Schedules and exhibits to the Merger Agreement have been omitted pursuant applicable provisions of Regulation S-K. The Company undertakes to furnish to the SEC supplementally copies of any of the omitted schedules and exhibits upon request by the SEC.
Important Additional Information Regarding the Merger will be filed with the SEC.
In connection with the proposed merger, Rohm and Haas will file a proxy statement with the Securities and Exchange Commission (the “SEC”).Investors and security holders are advised to read the proxy statement when it becomes available because it will contain important information about the merger and the parties to the merger.Investors and security holders may obtain a free copy of the proxy statement (when available) and other documents filed by Rohm and Haas at the SEC website at http://www.sec.gov . The proxy statement and other documents also may be obtained for free from Rohm and Haas by directing such request to Rohm and Haas Company, Investor Relations, telephone (215) 592-3312.
Rohm and Haas and its directors, executive officers and other members of its management and employees may be deemed participants in the solicitation of proxies from its stockholders in connection with the proposed merger.
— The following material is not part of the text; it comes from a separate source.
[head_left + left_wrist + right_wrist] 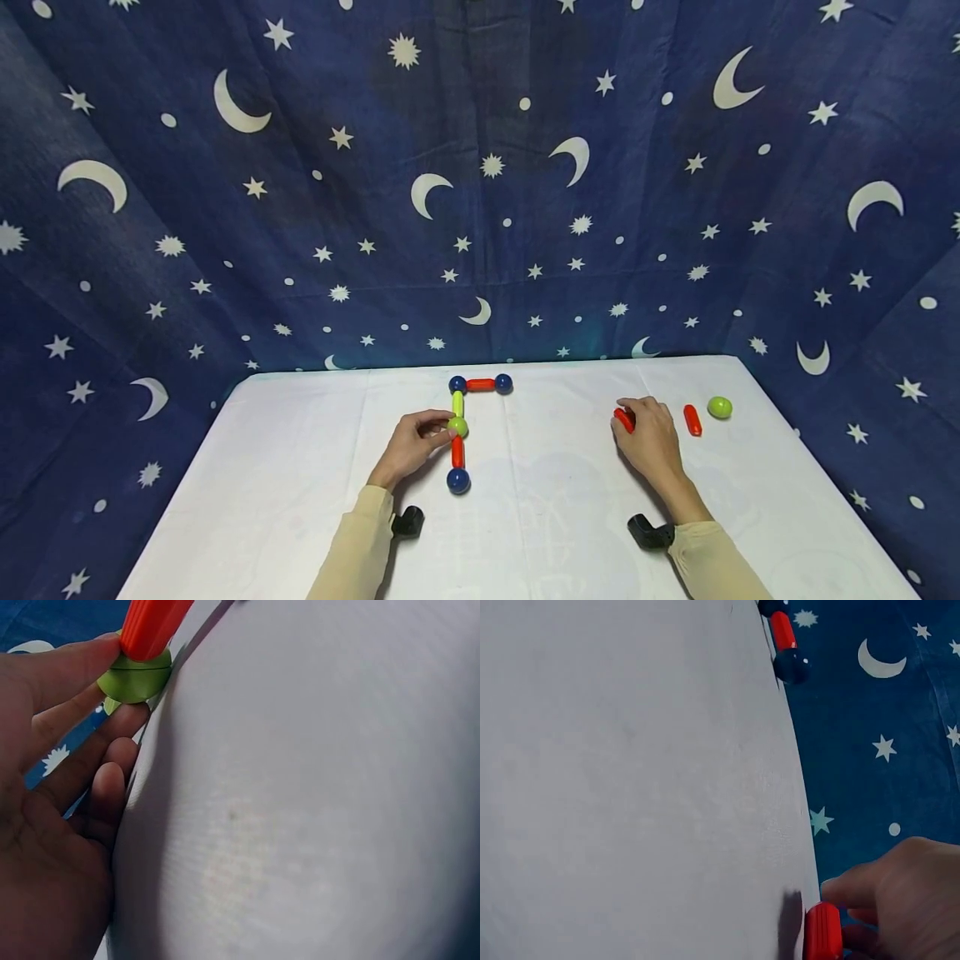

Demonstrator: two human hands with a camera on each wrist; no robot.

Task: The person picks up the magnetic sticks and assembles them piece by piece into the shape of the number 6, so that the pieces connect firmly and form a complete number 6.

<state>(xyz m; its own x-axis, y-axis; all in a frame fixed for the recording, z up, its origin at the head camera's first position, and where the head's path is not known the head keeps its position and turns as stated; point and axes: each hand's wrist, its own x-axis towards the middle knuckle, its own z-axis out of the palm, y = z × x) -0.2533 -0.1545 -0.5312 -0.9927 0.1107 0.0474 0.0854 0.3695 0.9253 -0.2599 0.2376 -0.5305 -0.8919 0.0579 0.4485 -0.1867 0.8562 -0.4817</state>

Information concerning the interests of Rohm and Haas' participants in the solicitation, which may, in some cases, be different than those of Rohm and Haas' stockholders generally, is set forth in Rohm and Haas proxy statements and Annual Reports on Form 10-K, previously filed with the SEC, and will be set forth in the proxy statement relating to the merger when it becomes available.